YOUR GOAL: An exact transcription of the data below is needed.

Segment Open

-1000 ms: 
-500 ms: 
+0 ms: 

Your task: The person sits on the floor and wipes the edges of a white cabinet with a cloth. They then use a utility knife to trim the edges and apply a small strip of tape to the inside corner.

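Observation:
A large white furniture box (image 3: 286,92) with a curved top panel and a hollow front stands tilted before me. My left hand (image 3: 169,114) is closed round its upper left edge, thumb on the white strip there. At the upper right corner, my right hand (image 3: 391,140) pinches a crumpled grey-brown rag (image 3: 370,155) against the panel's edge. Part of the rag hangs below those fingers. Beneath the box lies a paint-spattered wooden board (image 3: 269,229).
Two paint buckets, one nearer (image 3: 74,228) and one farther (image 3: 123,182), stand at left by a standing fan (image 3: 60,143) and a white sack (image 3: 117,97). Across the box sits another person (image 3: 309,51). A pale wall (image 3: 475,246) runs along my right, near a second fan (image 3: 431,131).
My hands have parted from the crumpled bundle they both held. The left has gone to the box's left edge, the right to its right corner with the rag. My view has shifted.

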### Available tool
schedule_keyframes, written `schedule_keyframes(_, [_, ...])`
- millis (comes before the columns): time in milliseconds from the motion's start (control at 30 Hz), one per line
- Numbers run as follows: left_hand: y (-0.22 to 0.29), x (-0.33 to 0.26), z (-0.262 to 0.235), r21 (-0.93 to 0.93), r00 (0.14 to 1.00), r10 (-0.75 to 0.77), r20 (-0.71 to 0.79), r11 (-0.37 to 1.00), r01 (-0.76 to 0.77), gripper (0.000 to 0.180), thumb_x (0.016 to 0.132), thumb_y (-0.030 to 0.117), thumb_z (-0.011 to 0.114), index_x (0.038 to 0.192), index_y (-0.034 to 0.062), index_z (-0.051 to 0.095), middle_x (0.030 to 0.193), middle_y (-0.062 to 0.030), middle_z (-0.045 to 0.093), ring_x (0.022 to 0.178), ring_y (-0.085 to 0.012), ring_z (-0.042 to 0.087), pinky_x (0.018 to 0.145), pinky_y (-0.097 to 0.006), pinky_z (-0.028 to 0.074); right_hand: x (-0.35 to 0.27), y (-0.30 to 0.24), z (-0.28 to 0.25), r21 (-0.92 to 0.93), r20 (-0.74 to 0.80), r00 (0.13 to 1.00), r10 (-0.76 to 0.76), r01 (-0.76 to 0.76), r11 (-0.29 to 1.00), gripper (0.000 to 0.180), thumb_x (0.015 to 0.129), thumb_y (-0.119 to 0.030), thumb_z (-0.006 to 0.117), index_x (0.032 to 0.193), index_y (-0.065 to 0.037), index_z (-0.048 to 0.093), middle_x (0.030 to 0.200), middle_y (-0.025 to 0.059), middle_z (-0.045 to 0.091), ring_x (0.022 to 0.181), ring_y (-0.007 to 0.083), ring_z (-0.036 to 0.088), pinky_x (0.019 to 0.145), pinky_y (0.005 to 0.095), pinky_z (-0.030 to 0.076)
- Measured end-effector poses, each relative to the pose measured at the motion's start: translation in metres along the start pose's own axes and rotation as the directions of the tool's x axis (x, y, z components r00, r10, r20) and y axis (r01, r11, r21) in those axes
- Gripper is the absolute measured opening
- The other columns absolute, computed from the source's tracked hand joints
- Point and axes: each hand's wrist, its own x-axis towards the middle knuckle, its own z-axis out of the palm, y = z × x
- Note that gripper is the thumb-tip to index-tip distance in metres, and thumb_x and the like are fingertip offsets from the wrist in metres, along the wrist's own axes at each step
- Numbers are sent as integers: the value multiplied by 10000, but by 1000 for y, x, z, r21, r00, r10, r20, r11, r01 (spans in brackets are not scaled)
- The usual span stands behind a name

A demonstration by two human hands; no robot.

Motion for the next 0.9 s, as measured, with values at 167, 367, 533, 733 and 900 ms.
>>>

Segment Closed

EXPECTED ANSWER:
-1000 ms: 
-500 ms: 
+0 ms: 

Your task: The person sits on the floor and wipes the edges of a white cabinet with a cloth. They then use a utility knife to trim the edges and apply a small strip of tape to the inside corner.

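Observation:
A large white furniture box (image 3: 286,92) with a curved top panel and a hollow front stands tilted before me. My left hand (image 3: 169,114) is closed round its upper left edge, thumb on the white strip there. At the upper right corner, my right hand (image 3: 391,140) pinches a crumpled grey-brown rag (image 3: 370,155) against the panel's edge. Part of the rag hangs below those fingers. Beneath the box lies a paint-spattered wooden board (image 3: 269,229).
Two paint buckets, one nearer (image 3: 74,228) and one farther (image 3: 123,182), stand at left by a standing fan (image 3: 60,143) and a white sack (image 3: 117,97). Across the box sits another person (image 3: 309,51). A pale wall (image 3: 475,246) runs along my right, near a second fan (image 3: 431,131).
My hands have parted from the crumpled bundle they both held. The left has gone to the box's left edge, the right to its right corner with the rag. My view has shifted.
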
### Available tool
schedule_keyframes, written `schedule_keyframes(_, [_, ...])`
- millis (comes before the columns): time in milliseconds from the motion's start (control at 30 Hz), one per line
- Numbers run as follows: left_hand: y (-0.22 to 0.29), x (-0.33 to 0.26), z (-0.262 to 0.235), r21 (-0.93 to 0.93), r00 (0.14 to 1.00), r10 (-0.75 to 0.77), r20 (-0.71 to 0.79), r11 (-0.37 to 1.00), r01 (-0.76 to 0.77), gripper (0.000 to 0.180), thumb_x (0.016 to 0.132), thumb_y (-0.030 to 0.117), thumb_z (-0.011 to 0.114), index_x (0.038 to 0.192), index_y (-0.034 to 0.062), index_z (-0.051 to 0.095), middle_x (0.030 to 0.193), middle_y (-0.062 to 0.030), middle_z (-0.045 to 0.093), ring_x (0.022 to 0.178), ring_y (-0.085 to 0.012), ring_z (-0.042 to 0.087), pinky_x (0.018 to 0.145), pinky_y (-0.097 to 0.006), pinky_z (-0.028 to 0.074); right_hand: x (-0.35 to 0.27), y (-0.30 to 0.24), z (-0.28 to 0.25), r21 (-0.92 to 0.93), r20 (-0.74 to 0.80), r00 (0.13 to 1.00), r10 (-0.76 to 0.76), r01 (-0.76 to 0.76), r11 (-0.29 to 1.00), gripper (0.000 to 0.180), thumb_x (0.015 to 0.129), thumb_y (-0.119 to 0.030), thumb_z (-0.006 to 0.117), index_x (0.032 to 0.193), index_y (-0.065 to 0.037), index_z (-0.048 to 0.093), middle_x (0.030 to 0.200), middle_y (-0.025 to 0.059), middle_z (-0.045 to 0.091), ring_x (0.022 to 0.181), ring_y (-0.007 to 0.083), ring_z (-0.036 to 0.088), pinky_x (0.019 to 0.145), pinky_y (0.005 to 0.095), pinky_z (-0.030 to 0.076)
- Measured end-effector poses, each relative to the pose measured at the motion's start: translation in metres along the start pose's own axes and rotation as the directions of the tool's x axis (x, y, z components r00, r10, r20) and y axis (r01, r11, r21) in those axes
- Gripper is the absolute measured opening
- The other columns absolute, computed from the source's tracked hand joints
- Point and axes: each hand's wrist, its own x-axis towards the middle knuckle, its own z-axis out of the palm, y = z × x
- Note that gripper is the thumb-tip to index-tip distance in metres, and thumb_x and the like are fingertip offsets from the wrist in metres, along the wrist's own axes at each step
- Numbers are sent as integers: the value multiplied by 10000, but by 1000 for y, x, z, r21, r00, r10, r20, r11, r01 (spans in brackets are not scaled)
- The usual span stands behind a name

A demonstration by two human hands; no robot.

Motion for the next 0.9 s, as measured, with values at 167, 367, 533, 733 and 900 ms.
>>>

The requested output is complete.